What is expected.
Restate all of the data exactly.

■ ■ ■ ■

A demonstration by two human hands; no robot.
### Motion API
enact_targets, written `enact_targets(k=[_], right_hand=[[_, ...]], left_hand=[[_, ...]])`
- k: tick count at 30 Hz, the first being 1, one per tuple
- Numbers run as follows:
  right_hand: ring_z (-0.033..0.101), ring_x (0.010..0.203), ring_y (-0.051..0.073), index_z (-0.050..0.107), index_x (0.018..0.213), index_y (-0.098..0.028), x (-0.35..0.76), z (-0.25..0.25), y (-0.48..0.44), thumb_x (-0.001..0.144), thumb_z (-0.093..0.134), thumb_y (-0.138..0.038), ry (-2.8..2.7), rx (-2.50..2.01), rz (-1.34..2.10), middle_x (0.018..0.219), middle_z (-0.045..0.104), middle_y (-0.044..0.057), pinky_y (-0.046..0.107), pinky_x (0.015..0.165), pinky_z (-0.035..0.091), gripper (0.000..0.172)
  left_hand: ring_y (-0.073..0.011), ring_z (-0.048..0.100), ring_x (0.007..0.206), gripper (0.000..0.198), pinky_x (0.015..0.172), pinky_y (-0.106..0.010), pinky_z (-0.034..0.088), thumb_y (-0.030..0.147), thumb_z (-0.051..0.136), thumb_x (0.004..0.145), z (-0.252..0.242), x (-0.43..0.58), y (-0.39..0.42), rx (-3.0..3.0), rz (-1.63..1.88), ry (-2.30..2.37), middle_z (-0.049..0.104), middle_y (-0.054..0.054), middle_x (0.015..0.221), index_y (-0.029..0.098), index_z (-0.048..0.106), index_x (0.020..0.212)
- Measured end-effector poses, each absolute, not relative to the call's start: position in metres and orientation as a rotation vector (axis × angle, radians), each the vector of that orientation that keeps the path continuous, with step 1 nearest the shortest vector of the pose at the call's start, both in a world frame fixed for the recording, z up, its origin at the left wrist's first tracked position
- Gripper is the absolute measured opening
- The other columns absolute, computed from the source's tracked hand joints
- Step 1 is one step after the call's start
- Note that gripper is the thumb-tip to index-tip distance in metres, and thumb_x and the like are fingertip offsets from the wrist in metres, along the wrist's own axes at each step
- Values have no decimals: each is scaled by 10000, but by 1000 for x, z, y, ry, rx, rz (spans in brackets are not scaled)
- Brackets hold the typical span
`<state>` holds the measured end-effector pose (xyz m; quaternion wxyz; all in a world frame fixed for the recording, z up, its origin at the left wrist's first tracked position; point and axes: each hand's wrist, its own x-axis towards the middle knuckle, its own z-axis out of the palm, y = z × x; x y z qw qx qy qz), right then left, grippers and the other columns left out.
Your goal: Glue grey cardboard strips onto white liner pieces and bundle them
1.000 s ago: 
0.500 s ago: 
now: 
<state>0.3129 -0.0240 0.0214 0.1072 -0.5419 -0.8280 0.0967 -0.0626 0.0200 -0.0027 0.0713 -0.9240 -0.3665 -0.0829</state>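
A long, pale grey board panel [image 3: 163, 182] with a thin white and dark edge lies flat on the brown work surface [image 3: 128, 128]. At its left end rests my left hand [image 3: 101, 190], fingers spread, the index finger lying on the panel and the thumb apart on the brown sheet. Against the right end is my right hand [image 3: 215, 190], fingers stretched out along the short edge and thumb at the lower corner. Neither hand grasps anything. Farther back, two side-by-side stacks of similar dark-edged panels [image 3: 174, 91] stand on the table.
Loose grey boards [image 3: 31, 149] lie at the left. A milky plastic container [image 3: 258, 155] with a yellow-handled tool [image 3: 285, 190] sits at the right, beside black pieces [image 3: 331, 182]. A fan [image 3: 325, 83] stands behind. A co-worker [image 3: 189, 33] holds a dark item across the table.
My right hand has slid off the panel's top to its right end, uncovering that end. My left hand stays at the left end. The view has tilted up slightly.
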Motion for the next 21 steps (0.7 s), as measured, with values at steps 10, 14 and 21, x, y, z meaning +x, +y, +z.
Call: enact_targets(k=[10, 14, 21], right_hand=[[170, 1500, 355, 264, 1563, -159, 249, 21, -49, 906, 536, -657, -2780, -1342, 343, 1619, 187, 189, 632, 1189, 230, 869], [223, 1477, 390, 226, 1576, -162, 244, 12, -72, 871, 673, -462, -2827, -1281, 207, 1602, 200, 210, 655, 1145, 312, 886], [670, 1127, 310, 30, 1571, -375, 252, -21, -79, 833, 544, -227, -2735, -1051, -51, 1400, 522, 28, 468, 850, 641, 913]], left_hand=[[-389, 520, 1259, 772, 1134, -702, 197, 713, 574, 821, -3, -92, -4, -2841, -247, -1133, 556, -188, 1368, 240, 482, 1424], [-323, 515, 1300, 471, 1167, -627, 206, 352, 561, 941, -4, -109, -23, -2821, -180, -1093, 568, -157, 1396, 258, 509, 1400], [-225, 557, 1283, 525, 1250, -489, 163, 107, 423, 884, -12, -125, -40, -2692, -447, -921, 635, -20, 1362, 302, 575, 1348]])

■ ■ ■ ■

Exercise solution.
A demonstration by two human hands; no robot.
### Motion API
enact_targets, written `enact_targets(k=[_], right_hand=[[_, ...]], left_hand=[[_, ...]])`
- k: tick count at 30 Hz, the first being 1, one per tuple
- Numbers run as follows:
  right_hand: ring_z (-0.033..0.101), ring_x (0.010..0.203), ring_y (-0.051..0.073), index_z (-0.050..0.107), index_x (0.018..0.213), index_y (-0.098..0.028), x (-0.35..0.76), z (-0.25..0.25), y (-0.48..0.44), thumb_x (-0.001..0.144), thumb_z (-0.093..0.134), thumb_y (-0.138..0.038), ry (-2.8..2.7), rx (-2.50..2.01), rz (-1.34..2.10), middle_x (0.018..0.219), middle_z (-0.045..0.104), middle_y (-0.044..0.057), pinky_y (-0.046..0.107), pinky_x (0.015..0.165), pinky_z (-0.035..0.091), gripper (0.000..0.172)
  left_hand: ring_y (-0.073..0.011), ring_z (-0.048..0.100), ring_x (0.007..0.206), gripper (0.000..0.198), pinky_x (0.015..0.172), pinky_y (-0.106..0.010), pinky_z (-0.034..0.088), thumb_y (-0.030..0.147), thumb_z (-0.051..0.136), thumb_x (0.004..0.145), z (-0.252..0.242), x (-0.43..0.58), y (-0.39..0.42), rx (-3.0..3.0), rz (-1.63..1.88), ry (-2.30..2.37), middle_z (-0.049..0.104), middle_y (-0.054..0.054), middle_x (0.015..0.221), index_y (-0.029..0.098), index_z (-0.048..0.106), index_x (0.020..0.212)
- Measured end-effector poses, each absolute, not relative to the call's start: position in metres and orientation as a rotation vector (axis × angle, radians), each the vector of that orientation that keeps the path continuous, with step 1 nearest the shortest vector of the pose at the call's start, both in a world frame fixed for the recording, z up, its origin at the left wrist's first tracked position
- Gripper is the absolute measured opening
- The other columns absolute, computed from the source's tracked hand joints
- Step 1 is one step after the call's start
- Note that gripper is the thumb-tip to index-tip distance in metres, and thumb_x and the like are fingertip offsets from the wrist in metres, along the wrist's own axes at each step
- Values have no decimals: each is scaled by 10000, but by 1000 for x, z, y, ry, rx, rz (spans in brackets are not scaled)
- Brackets hold the typical span
`<state>` holds the measured end-effector pose (xyz m; quaternion wxyz; all in a world frame fixed for the recording, z up, its origin at the left wrist's first tracked position; point and axes: each hand's wrist, its own x-axis towards the middle knuckle, its own z-axis out of the palm, y = z × x; x y z qw qx qy qz), right then left, grippers and the other columns left out.
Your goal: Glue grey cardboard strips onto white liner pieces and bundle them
1.000 s ago: 
0.500 s ago: 
now: 
<state>0.3129 -0.0240 0.0214 0.1072 -0.5419 -0.8280 0.0967 -0.0626 0.0200 -0.0027 0.0713 -0.9240 -0.3665 -0.0829</state>
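A long, pale grey board panel [image 3: 163, 182] with a thin white and dark edge lies flat on the brown work surface [image 3: 128, 128]. At its left end rests my left hand [image 3: 101, 190], fingers spread, the index finger lying on the panel and the thumb apart on the brown sheet. Against the right end is my right hand [image 3: 215, 190], fingers stretched out along the short edge and thumb at the lower corner. Neither hand grasps anything. Farther back, two side-by-side stacks of similar dark-edged panels [image 3: 174, 91] stand on the table.
Loose grey boards [image 3: 31, 149] lie at the left. A milky plastic container [image 3: 258, 155] with a yellow-handled tool [image 3: 285, 190] sits at the right, beside black pieces [image 3: 331, 182]. A fan [image 3: 325, 83] stands behind. A co-worker [image 3: 189, 33] holds a dark item across the table.
My right hand has slid off the panel's top to its right end, uncovering that end. My left hand stays at the left end. The view has tilted up slightly.
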Motion for the next 21 steps (0.7 s), as measured, with values at steps 10, 14 and 21, x, y, z meaning +x, +y, +z.
Call: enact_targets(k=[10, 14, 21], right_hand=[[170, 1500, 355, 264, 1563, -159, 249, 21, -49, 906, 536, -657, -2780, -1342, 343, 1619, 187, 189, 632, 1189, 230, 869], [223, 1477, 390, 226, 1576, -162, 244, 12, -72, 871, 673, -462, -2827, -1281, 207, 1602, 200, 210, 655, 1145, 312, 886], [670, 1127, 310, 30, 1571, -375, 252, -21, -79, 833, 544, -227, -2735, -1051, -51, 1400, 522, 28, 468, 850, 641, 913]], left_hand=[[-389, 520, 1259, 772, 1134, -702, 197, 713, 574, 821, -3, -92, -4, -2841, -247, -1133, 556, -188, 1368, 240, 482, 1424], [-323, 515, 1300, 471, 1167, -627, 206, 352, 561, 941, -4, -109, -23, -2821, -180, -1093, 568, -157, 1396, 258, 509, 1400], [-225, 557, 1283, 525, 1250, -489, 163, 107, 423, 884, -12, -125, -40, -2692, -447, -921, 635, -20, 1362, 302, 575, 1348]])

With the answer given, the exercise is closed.